In response to "High School Moves Baccalaureate After Students Protest Prayer Ban," June 12; and "Biblical Passages in School's Yearbook Lead to Suspension," June 13:
It seems incredible that in 1991, 29 years after the Supreme Court held that there were to be no prayers in public schools, the education system (in this state) has not included as part of the course of study why the court ruled as it did, rather than have the acrimony that accompanies the subject at this time of year. Is it ignorance or arrogance?
In the first case, assuming the graduating seniors have had a course in government, there is nothing wrong with prayers in any place at any time, as long as they are not in effect sponsored by a government agency, of which a school district is one! Why? Because whose prayers will the school district sponsor? Christian? Jewish? Hindu? Buddhist? Government sponsorship of one religion, historically, leads to discrimination against other religions.
In the second case, there are many students in Buena Park who may not share Phillip Fivgas' zeal for Christian Scripture. Even though his intent may be pristine, none of the school administrators have the authority to sanction Christian prayers in a school yearbook. As in the first example, Fivgas should have known his conduct was not permissible. His comments, "The kids are being denied something that belongs to them.
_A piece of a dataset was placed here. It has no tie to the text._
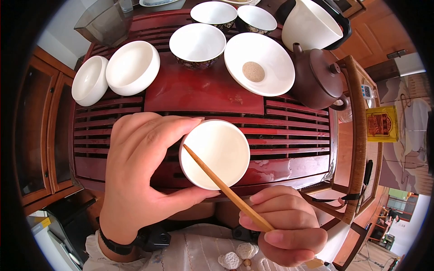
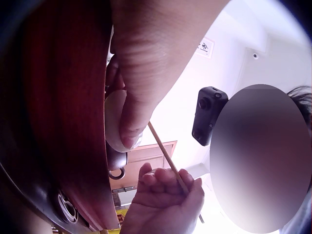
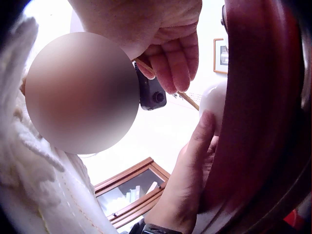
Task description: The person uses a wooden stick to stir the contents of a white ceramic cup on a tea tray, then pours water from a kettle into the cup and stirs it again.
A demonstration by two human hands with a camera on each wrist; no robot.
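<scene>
My left hand (image 1: 135, 158) grips a small white cup (image 1: 221, 153) from its left side, thumb at the near edge and fingers at the far rim. The cup's inside faces up to the head view. My right hand (image 1: 289, 226), at the lower right, holds a slender wooden tea pick (image 1: 217, 179) between thumb and fingers. Its pointed tip lies over the left part of the cup's mouth. In the left wrist view, the cup (image 2: 114, 117) is partly hidden behind my left thumb. The right wrist view shows the pick (image 3: 189, 100) slanting toward the cup (image 3: 213, 97).
Beneath is a slatted red tea tray (image 1: 203, 95). Two white cups (image 1: 133, 67) stand back left, and patterned cups (image 1: 197, 43) behind. A white strainer (image 1: 275, 67), a brown teapot (image 1: 318, 77) and a white pitcher (image 1: 312, 27) are back right. A yellow packet (image 1: 382, 124) lies farther right.
</scene>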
These kids are getting a raw deal," merely express his personal opinion, and presuppose that all of his students share his beliefs. By asserting his personal religious beliefs, he has shown no respect for the unexpressed feelings or beliefs of his individual students.
These are but two examples of how the Legislature has failed our school system, by grossly under-financing education, thus perpetuating high school graduates improperly equipped to cope with our complex society.